● TASK TO COMPLETE
Identify all lines in the listing that include the word "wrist", and copy them out.

● DATASET SECTION

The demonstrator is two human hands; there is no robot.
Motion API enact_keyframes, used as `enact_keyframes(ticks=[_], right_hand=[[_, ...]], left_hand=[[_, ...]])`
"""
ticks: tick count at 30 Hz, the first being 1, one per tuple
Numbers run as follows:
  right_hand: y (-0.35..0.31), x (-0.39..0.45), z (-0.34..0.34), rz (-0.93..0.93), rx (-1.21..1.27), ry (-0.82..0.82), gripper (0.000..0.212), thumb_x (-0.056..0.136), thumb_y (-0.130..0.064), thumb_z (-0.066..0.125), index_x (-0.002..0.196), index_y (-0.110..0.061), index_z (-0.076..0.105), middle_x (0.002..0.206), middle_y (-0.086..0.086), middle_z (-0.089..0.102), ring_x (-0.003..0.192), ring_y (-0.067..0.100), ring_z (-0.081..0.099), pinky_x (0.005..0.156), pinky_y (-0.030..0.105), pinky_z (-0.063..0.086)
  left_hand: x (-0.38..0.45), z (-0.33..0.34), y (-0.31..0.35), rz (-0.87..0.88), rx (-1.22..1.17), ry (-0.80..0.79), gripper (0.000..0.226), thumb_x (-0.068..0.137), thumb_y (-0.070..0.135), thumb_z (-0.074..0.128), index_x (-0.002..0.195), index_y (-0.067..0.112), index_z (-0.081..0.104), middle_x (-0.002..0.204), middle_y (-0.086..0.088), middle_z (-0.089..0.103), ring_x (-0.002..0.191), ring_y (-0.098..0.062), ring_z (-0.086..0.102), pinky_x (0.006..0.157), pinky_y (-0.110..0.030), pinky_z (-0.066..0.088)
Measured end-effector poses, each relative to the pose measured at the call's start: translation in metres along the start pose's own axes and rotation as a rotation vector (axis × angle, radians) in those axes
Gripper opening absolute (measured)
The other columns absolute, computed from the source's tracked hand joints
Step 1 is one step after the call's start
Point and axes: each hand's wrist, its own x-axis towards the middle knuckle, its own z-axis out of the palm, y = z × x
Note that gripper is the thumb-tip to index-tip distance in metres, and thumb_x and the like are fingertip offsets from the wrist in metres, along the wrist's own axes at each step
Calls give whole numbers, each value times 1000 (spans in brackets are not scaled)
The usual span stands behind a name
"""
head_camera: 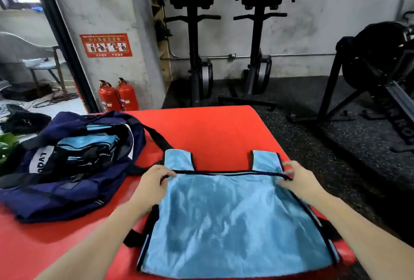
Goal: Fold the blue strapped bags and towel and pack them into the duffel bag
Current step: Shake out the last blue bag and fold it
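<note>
A light blue strapped bag (pixel 233 223) with dark trim lies flat on the red mat (pixel 215 132) in front of me, its two strap tabs pointing away. My left hand (pixel 150 184) pinches the dark top edge at the left corner. My right hand (pixel 300 181) pinches the same edge at the right corner. The navy duffel bag (pixel 56 190) sits open at the left on the mat, with folded light blue items (pixel 87 143) inside it. A black duffel strap (pixel 159 138) trails toward the blue bag.
Two red fire extinguishers (pixel 118 97) stand by the concrete pillar beyond the mat. Black exercise machines (pixel 253 55) line the back wall, another (pixel 378 64) at the right. The mat's right edge drops to dark speckled floor (pixel 313 145). Green leaves (pixel 6 145) show at far left.
</note>
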Motion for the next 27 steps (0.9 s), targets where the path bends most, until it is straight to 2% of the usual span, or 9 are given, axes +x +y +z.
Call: enact_keyframes(ticks=[2,5,9,13,15,19,22,24,27], right_hand=[[8,10,-3,56,-33,-9,36,76,-23,87,107,-18,68,88,-3,67,86,16,63,77,25,38],[11,12,-14,65,-14,-31,16,75,-25,88,83,-26,74,79,-7,73,78,10,67,70,21,43],[-1,14,-38,37,159,-117,12,75,-16,86,78,-24,79,77,-4,77,76,10,69,77,16,48],[-23,40,-55,33,428,38,17,78,-15,84,94,-17,78,84,-5,77,77,2,66,76,14,46],[-22,53,-38,82,450,88,24,79,-17,83,102,-17,74,90,-2,75,80,6,66,72,14,47],[3,58,5,206,201,-7,42,75,-27,88,110,-17,67,104,6,70,94,20,66,93,40,53],[8,56,11,165,136,41,31,79,-25,84,107,-18,71,103,1,70,98,17,64,90,34,48],[8,56,10,145,172,81,16,82,-18,82,93,-23,72,100,1,74,89,17,65,84,33,48],[6,57,4,86,245,128,18,82,-13,80,80,-29,73,85,-9,77,82,14,68,88,35,54]], left_hand=[[8,8,-6,-65,22,-100,45,88,-3,59,83,41,69,102,8,69,92,-3,63,78,-7,46],[18,7,0,-125,12,-176,32,89,8,65,80,38,72,89,16,70,77,-7,66,61,-6,42],[30,-14,10,-181,-221,-167,25,87,8,70,83,31,80,90,16,75,88,2,66,77,-8,45],[58,-34,28,-177,-534,19,21,89,3,71,95,21,79,94,13,77,90,2,67,84,-12,48],[68,-30,21,-188,-524,51,27,89,4,71,103,27,76,99,15,75,94,-1,65,88,-14,48],[54,0,-7,-247,-338,-106,43,82,1,74,105,36,70,114,8,72,99,-11,67,94,-25,48],[45,12,-12,-286,-229,8,40,81,1,70,104,34,71,106,9,72,91,-8,67,95,-28,50],[45,14,-11,-282,-256,68,38,84,0,67,100,34,73,101,12,73,90,-7,68,94,-29,51],[48,11,-2,-257,-306,144,34,88,3,64,92,34,77,93,13,75,83,-7,68,80,-19,51]])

● EXERCISE RESPONSE
Point and axes: each hand's wrist, its own x-axis towards the middle knuckle, its own z-axis out of the palm, y = z × x
Note that gripper is the thumb-tip to index-tip distance in metres, and thumb_x and the like are fingertip offsets from the wrist in metres, along the wrist's own axes at each step

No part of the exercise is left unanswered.